Jeudi 10 juillet, M. Araghchi a déclaré au Monde que le cycliste avait été arrêté pour crime et qu’une notification avait été envoyée à l’ambassade de France. Il n’a pas fourni plus de détails.
Le ministère français des Affaires étrangères a également déclaré être en contact avec des responsables du régime iranien et la famille de Monterlos.
Le ministère, soulignant que sa vie pourrait être en danger, s’est refusé à tout autre commentaire.
Le 7 juillet, le ministère français des Affaires étrangères a également annoncé que Monterlos, qui s’était rendu en Iran, n’avait plus eu de contact avec sa famille depuis le 16 juin.

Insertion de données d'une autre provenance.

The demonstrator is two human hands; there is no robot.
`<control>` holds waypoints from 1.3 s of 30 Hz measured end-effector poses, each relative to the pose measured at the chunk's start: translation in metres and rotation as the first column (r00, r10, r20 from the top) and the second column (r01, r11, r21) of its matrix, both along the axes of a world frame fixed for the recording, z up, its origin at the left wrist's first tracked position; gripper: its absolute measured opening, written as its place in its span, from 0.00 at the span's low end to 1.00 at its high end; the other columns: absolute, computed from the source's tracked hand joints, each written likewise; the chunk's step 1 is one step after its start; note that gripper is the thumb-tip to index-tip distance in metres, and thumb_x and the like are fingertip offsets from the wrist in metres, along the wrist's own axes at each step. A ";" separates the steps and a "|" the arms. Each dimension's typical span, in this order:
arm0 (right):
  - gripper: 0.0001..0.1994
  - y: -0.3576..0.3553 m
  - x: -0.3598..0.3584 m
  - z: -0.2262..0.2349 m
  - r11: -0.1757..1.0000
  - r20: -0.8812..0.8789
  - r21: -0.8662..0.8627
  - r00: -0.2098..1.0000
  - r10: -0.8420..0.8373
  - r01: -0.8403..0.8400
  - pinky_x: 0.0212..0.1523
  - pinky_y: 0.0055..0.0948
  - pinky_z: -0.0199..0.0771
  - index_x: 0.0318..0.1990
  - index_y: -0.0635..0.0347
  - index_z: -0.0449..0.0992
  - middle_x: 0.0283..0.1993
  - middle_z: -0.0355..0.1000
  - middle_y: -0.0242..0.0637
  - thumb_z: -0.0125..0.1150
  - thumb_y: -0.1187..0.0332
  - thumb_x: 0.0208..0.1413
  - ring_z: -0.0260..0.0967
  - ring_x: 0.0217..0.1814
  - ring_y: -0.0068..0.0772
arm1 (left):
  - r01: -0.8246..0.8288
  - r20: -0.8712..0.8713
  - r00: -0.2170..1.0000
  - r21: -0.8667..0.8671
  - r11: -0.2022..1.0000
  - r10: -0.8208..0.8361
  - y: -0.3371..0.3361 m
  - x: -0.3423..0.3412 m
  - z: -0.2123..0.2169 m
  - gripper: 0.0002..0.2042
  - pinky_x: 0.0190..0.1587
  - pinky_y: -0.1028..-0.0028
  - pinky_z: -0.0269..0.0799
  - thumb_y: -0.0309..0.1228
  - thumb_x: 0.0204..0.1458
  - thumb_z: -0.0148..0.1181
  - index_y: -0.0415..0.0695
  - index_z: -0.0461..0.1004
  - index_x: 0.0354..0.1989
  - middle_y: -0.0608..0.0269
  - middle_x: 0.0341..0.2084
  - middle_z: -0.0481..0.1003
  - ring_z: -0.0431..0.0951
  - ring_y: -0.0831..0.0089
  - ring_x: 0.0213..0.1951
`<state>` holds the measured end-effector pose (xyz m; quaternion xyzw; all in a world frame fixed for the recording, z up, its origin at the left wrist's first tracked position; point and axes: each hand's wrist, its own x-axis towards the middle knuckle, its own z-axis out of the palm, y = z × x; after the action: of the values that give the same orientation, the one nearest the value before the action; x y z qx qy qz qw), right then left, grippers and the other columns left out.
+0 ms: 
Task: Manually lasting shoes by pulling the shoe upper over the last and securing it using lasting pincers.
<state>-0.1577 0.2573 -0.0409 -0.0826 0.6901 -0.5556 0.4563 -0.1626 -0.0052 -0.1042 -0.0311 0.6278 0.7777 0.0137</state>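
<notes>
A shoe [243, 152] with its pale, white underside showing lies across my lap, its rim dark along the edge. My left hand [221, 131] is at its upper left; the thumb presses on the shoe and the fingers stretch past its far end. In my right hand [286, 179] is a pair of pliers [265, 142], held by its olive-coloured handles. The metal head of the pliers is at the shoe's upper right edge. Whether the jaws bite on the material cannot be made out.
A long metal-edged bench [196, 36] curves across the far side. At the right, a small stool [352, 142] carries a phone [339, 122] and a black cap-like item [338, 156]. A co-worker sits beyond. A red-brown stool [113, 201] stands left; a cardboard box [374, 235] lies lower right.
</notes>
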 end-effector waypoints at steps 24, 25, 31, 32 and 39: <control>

Le 6 juillet, une source diplomatique française a qualifié la disparition du jeune homme de 18 ans de « préoccupante », ajoutant être en contact avec sa famille.
La source anonyme a également souligné qu’il était déconseillé aux citoyens français de se rendre en Iran, invoquant la politique délibérée du régime iranien de prise en otage de citoyens occidentaux.
Après avoir obtenu son baccalauréat, le touriste franco-allemand a entrepris un voyage aventureux de la France au Japon. Il avait partagé plusieurs photos de son voyage, notamment de son arrivée et de ses déplacements en Iran, sur sa page Instagram.
La nouvelle de la disparition de ce touriste survient alors que l’inquiétude grandit quant au sort de Cécile Kohler et Jacques Paris, deux autres ressortissants français emprisonnés en Iran.
Ils sont accusés notamment d’« espionnage pour le compte du Mossad », de « complot visant à renverser le régime iranien » et de « corruption sur Terre », des accusations passibles de la peine de mort.
Au cours des dernières décennies, les institutions sécuritaires et judiciaires du régime iranien ont procédé à des arrestations et détentions répétées et arbitraires de ressortissants étrangers et de binationaux.
La France et d’autres États membres de l’Union européenne ont décrit ces arrestations comme étant motivées par des considérations politiques et s’inscrivant dans la stratégie de « diplomatie des otages » du régime iranien.